Friday 4 November 2016

CTF Writeup - Flare-On 2016 - 08: CHIMERA


  • Name - CHIMERA
  • Category - Reverse Engineering
  • Points - 8
  • Description - n/a
  • Binary - Download here

This challenge was my personal favourite out of all 10 challenges. It's not particularly hard once you figure out what the trick is but the twist is what makes it interesting. Let's run the binary with some random input:


Command Prompt
C:\>CHIMERA.EXE This one's for the geezers. Enter the password> who_are_you_calling_a_geezer You have fail. Please try harder. C:\>



Opening the binary in IDA shows a very simple function which reminds me of beginner-level crackmes:


From the image above we can immediately deduce that our input has to be of length 0x1A; anything beyond that will not be considered. The function operates on each byte of our input individually, adding the value of the counter to it, XOR'ing it with 0x7A and compares it with a buffer. Let's implement the inverse of this function to get the expected input.


    import sys

    byte_4021D2 = ["0E","13","11","0C","5E","14","03","5D","06","0B",
                   "15","51","F9","05","07","07","0D","4B","F8","0E",
                   "FD","F2","F7","FC","F0","07"]

    for x in range(len(byte_4021D2)):
        operation_1 = int(byte_4021D2[x],16) ^ 0x7A
        operation_2 = operation_1 - x
        sys.stdout.write(chr(operation_2))

Inputting the output result,"this is the wrong password", we get:


Command Prompt
C:\>CHIMERA.EXE This one's for the geezers. Enter the password> this is the wrong password You have fail. Please try harder. C:\>


But why !!?? If we take a look at the image above again, there's a 2-line basic block with a compare: CMP [ebp+var_10], 0x9F5, which succeeds if we give it "this is the wrong password" and hence outputs the failure message. Can we get the binary to succeed on both computations, the byte-by-byte comparison and the final comparison? The answer is NO.
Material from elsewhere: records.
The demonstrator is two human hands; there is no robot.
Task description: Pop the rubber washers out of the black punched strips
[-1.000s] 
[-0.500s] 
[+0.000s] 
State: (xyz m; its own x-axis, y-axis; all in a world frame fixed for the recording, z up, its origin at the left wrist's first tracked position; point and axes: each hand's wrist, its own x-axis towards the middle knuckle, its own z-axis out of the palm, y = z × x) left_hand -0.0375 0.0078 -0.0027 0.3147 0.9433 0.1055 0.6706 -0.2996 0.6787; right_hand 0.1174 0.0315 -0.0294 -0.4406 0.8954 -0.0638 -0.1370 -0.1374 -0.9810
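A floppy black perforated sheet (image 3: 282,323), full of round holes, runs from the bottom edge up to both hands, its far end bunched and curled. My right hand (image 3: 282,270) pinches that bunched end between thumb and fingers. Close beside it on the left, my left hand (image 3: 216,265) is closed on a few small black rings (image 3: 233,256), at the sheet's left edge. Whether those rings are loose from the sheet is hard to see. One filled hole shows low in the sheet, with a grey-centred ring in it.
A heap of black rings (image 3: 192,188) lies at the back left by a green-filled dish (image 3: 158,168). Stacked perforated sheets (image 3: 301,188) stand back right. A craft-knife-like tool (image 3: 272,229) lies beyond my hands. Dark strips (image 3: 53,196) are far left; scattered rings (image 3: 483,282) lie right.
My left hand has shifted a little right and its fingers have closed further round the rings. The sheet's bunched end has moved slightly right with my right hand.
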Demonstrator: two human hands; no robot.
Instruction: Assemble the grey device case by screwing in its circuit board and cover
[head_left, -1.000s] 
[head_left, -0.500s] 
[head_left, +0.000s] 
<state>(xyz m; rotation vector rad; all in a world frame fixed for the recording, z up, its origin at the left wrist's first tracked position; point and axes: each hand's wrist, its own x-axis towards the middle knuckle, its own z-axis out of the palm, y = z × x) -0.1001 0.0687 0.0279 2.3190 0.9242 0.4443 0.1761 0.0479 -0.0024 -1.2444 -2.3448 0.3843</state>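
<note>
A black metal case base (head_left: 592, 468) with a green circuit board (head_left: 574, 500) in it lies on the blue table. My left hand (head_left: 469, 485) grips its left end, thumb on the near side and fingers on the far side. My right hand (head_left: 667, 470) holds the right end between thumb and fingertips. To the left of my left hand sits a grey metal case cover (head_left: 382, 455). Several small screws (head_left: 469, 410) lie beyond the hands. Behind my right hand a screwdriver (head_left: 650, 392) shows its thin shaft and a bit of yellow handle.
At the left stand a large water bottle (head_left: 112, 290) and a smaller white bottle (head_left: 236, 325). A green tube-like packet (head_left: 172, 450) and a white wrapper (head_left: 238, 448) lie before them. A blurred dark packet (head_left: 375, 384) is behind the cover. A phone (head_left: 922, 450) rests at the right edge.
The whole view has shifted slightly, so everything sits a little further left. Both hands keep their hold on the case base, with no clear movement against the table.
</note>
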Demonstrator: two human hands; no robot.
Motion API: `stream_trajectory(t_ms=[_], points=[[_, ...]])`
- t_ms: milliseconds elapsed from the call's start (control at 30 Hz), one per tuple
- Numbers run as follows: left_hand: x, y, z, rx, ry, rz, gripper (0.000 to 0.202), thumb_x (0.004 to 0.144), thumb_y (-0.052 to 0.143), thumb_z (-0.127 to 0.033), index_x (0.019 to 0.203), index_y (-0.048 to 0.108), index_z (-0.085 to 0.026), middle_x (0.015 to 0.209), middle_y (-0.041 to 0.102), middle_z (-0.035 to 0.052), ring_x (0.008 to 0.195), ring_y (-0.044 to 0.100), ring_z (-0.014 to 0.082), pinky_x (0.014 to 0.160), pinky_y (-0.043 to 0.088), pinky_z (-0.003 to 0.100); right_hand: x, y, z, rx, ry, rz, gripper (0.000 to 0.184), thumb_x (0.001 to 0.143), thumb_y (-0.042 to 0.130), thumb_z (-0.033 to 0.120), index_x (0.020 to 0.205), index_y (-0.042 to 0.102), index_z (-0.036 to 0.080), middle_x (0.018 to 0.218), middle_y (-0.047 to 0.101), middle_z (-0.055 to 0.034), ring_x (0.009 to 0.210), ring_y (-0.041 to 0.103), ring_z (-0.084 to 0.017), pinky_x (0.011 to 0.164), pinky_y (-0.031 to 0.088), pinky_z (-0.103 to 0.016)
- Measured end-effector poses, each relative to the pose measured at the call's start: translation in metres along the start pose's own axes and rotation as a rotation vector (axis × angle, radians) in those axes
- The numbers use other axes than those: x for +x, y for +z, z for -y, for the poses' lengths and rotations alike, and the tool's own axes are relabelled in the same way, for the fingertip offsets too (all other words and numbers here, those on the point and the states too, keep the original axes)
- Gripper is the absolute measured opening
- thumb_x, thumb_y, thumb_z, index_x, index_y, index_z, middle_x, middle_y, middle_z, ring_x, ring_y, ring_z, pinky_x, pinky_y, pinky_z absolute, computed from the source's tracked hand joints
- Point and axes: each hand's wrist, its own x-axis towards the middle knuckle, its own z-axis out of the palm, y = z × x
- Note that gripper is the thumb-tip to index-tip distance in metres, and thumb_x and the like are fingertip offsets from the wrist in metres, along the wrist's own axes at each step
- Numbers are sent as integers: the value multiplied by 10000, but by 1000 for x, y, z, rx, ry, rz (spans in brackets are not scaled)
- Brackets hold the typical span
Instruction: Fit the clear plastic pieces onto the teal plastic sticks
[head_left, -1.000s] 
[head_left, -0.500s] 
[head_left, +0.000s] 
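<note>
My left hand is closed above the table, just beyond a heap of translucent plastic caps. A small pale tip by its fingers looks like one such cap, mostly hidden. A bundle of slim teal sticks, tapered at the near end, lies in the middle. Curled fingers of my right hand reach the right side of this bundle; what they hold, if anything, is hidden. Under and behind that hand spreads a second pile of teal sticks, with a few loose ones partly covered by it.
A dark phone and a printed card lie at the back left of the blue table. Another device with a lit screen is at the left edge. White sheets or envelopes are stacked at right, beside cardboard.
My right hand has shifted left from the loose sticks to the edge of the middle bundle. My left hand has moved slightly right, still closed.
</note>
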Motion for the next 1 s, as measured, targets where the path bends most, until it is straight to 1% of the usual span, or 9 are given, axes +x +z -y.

The twist is ........ there's another way of running the binary! The following are a few hints that indicate this:
  • The string "This program cannot not be run in DOS mode." (Notice the double negation)
  • The name of the binary, CHIMERA.EXE, is an 8.3 filename
  • IDA complains that the import segment is broken
  • The .text section is RWX

The binary is in fact a 16-bit packed executable. The only way I found to execute and debug this binary is to use the debug version of DOSBox. This can be downloaded from here. Run the installer to get the standard version of DOSBox and then place dosbox-74-debug.exe in the installation folder and run it. This should open 2 windows, the standard console and the debug window:



The following are a few DOSBox debugger shortcuts and commands that proved to be useful to navigate the cluttered interface:
  • F5 - Run
  • F10/F11 - step over / trace into
  • Up/Down - Move code view cursor
  • Page Up/Down - Scroll data view
  • Home/End - Scroll log messages
  • BP [segment]:[offset] - Set breakpoint
  • BPDEL * - Delete all breakpoints
  • Home/End - Scroll log messages
  • SR [reg] [value] - Set register value
  • C / D [segment]:[offset] - Set code / data view address

To start debugging CHIMERA.EXE mount the C drive with 'mount C C:\', navigate to the folder and run 'debug CHIMERA.EXE'. The execution now shifts to the debugger and we can start stepping into the binary. The first hurdle we get is the following:


    020E:07D7  mov  ax,2A00
    020E:07DA  int  21
    020E:07DC  sub  cx,07C6
    020E:07E0  jg   000008B0 ($+cc)        (down)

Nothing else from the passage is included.